ThunderGryph Games
It’s not only about having workers, it’s about having workers qualified to do the job, and about helping those not yet qualified to get there. That still seems to be a difficult concept for many modern management types, and that will make playing Darwin’s Journey against those guys a lot more entertaining. Worker qualification is a big deal in this new worker placement game by Simone Luciani and Nestore Mangone. As you recreate Darwin’s famous journey where he came up with the theory of evolution by natural selection, you send workers to explore the islands, collect specimen, handle your correspondence and so on, and for all those actions they need the right seals of qualification, to be acquired at the academy. This system will make your workers into real individuals, and the decision how to train each of them will have a lot of impact on your options later in the game. Bundling your qualifications in certain ways may mean that you can’t take two actions on the same round because they’d need the same worker, for example. And that’s only the first bit of complexity in Darwin’s Journey. You’ll also unlock new actions that all players can then use, but you’ll earn money for them. You’ll get bonuses for emptying stacks of stamps on your player boards. And more. Darwin’s Journey is going to be one of the more complex worker placement games out there.
Alley Cat Games
Tinner’s Trail, a game about developing tin and copper mines in 19th century Cornwall, is one of Martin Wallace’s most popular designs, and that’s out of a pretty impressive list of games.

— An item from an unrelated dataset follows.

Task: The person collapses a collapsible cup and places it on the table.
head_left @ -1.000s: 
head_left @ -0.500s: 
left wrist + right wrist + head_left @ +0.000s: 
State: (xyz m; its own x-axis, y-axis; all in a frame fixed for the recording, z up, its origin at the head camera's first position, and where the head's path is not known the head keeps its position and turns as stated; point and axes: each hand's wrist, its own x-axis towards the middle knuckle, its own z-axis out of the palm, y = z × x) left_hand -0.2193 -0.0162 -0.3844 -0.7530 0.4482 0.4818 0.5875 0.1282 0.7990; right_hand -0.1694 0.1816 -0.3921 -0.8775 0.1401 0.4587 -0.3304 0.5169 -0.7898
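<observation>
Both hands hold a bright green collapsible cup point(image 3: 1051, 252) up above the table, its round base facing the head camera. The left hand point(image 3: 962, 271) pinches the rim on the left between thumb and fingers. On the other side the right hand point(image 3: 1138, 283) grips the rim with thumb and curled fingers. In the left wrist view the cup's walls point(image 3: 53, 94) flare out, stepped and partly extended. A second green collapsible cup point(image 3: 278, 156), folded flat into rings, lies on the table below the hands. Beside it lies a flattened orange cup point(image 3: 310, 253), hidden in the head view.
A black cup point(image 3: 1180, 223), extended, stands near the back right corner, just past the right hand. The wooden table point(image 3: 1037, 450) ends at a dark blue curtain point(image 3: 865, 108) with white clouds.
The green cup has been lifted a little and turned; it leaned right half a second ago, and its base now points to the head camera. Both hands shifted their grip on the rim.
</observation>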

It’s so popular, some people might be skeptical when the new edition by Alley Cat Games says it’s improved. How do you improve a game like that? Well, let’s have a look. Expanding the player count from originally 3-4 to a much friendlier 1-5 is a great start. Two included expansions, one for mining arsenic and the other for sending your workers overseas, what’s not to like? Reduced randomness in the setup by replacing dice rolls with setup tiles should eliminate the occasional game that you could see from the start would be painful. The only thing we’ll really have to wait and see is the improved auction mechanism, but to me having dual-use cards that either give you information before the auction or a bonus after sounds pretty good. Also, this new edition looks significantly nicer than the one I know, so that’s another plus. I call this Kickstarter a great opportunity to get in on a returning classic.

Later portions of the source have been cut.